Martin Pool mbp at samba.org
Tue Jul 22 03:51:15 GMT 2003


On 22 Jul 2003, Grahame Bowland <grahame at arach.net.au> wrote:
> 
> Hi all,
> 
> Would a patch to add simple username and password authentication to
> distccd be taken? I was thinking of implementing a CHAP-like challenge
> response authentication scheme so the password doesn't go over the
> network in cleartext, and it would make distcc that little bit more
> secure.

You should be able to do this as a separate program that plugs in
through DISTCC_SSH.  I'm happy to add a link to the web page.  Doing
it in a separate process is pleasingly modular and avoids a distcc
protocol change.

Having said that I'm not sure it's a really good idea.  SSH has the
security features it has for mostly good reasons.

Firstly it adds a new major security boundary where there is not one
at present.  If there is a bug in your code then it might allow
somebody to break in through the authentication mechanism.  I don't
want the pressure of having to scramble to get out new security
releases, or for people to worry about whether it's a problem, and so
I didn't put this in distcc itself.

I think many programs which have tried to do even such a simple thing
have had security problems over the years and I don't want distcc to
follow, so I almost certainly wouldn't merge it.

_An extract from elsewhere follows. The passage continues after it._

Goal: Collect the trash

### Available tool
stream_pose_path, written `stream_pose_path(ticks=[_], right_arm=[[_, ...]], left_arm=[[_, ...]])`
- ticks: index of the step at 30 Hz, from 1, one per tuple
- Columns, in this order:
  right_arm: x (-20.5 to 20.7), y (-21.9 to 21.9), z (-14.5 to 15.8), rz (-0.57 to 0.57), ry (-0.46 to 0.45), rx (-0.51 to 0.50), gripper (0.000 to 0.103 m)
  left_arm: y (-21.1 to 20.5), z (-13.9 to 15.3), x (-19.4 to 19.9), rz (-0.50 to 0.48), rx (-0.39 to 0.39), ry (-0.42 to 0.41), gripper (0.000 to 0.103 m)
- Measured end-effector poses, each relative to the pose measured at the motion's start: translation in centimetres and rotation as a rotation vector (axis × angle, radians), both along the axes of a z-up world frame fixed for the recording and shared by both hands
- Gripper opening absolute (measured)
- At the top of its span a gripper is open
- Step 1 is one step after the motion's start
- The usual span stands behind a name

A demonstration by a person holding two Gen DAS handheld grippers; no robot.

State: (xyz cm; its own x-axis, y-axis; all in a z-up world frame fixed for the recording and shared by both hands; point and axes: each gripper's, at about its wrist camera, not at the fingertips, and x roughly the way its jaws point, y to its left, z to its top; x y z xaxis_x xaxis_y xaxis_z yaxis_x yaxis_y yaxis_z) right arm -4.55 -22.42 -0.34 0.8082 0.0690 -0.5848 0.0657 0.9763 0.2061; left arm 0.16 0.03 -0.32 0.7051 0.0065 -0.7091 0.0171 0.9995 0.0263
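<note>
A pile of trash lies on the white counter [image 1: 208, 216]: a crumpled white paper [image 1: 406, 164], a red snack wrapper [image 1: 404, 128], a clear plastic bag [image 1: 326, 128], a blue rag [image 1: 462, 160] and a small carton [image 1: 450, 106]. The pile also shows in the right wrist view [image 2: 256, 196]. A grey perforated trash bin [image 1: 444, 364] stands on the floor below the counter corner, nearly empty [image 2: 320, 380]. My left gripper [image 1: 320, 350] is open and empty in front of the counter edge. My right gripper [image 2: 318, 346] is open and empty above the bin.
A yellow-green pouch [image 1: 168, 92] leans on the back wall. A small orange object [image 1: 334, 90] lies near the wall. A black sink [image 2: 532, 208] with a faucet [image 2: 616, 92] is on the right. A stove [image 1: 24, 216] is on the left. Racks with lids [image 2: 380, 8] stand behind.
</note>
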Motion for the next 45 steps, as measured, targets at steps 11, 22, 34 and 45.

Doing CHAP authentication would not protect against an active attacker
who can hijack your connection or observe the contents, both of which
are possible in plain TCP.  Given that hijacking the connection allows
them to completely control either machine I think you should not use
it on untrusted networks.  (OpenSSH does not allow unencrypted
connections basically for this reason, although the protocol would
support it.)

If you're thinking about using the username to switch to different
accounts depending on who connects then forget it: that would require
the server to listen as root, which I think is an outrageous risk.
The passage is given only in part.